# DIRECTIONS
This exercise calls for an exact copy of the listing, with no pictures kept.

# DATA
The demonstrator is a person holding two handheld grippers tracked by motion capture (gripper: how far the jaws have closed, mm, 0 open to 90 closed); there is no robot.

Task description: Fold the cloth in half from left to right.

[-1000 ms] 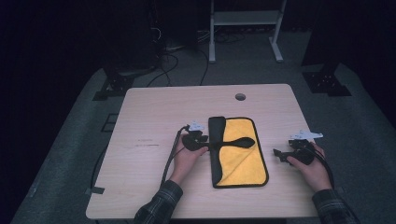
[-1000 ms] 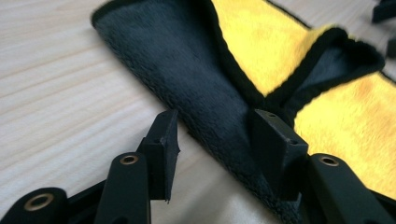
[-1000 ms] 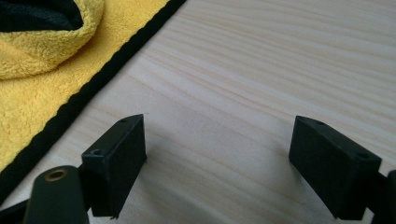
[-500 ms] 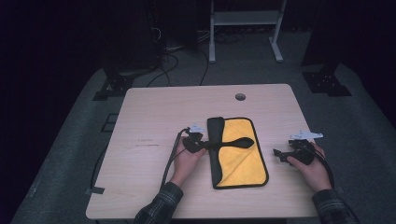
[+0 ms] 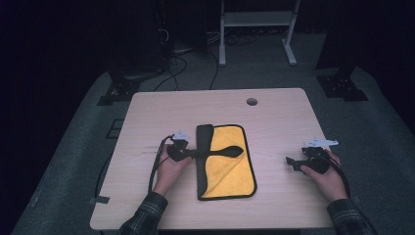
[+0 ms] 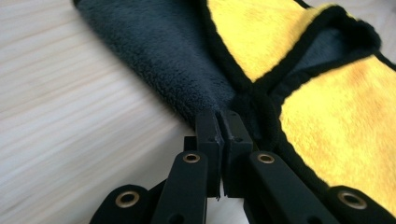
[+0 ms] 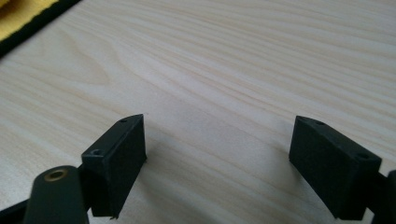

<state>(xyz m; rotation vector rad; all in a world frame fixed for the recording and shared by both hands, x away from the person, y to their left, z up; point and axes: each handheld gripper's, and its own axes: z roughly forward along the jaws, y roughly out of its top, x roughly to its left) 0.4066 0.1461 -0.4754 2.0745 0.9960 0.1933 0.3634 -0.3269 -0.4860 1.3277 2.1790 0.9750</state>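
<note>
The cloth (image 5: 226, 164) lies mid-table (image 5: 147, 112), long axis running away from the person. The left gripper (image 5: 188, 154) is clamped on the cloth's left edge (image 6: 243, 100), the pinched fold reaching rightward across the yellow face. The right gripper (image 5: 293, 163) rests well apart to the cloth's right, jaws spread, holding nothing. The left hand is nearer.

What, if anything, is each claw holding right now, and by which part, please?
The left claw is shut on the yellow cloth, pinching its black-trimmed left edge where the dark underside is folded over. The right claw is open over the table, holding nothing.
</note>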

# RESULT OF THIS TASK
The demonstrator is a person holding two handheld grippers tracked by motion capture (gripper: how far the jaws have closed, mm, 0 open to 90 closed); there is no robot.

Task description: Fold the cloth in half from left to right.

[-1000 ms] 
[-1000 ms] 
[-1000 ms] 
[-500 ms] 
[+0 ms] 
[+0 ms] 
[+0 ms] 

<state>(xyz m; rotation vector rad; all in a world frame fixed for the recording and shared by both hands, x away from the person, y to their left, z up; point and axes: each handheld gripper's, and its own axes: z roughly forward along the jaws, y roughly out of its top, x roughly to its left) 0.4066 0.1461 -0.4754 2.0745 0.9960 0.1933 0.3634 -0.3269 -0.4860 1.3277 2.1790 0.9750</state>
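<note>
The cloth (image 5: 226, 164) lies mid-table (image 5: 147, 112), long axis running away from the person. The left gripper (image 5: 188, 154) is clamped on the cloth's left edge (image 6: 243, 100), the pinched fold reaching rightward across the yellow face. The right gripper (image 5: 293, 163) rests well apart to the cloth's right, jaws spread, holding nothing. The left hand is nearer.

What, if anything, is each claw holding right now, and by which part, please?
The left claw is shut on the yellow cloth, pinching its black-trimmed left edge where the dark underside is folded over. The right claw is open over the table, holding nothing.
</note>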

This exercise has nothing more to it.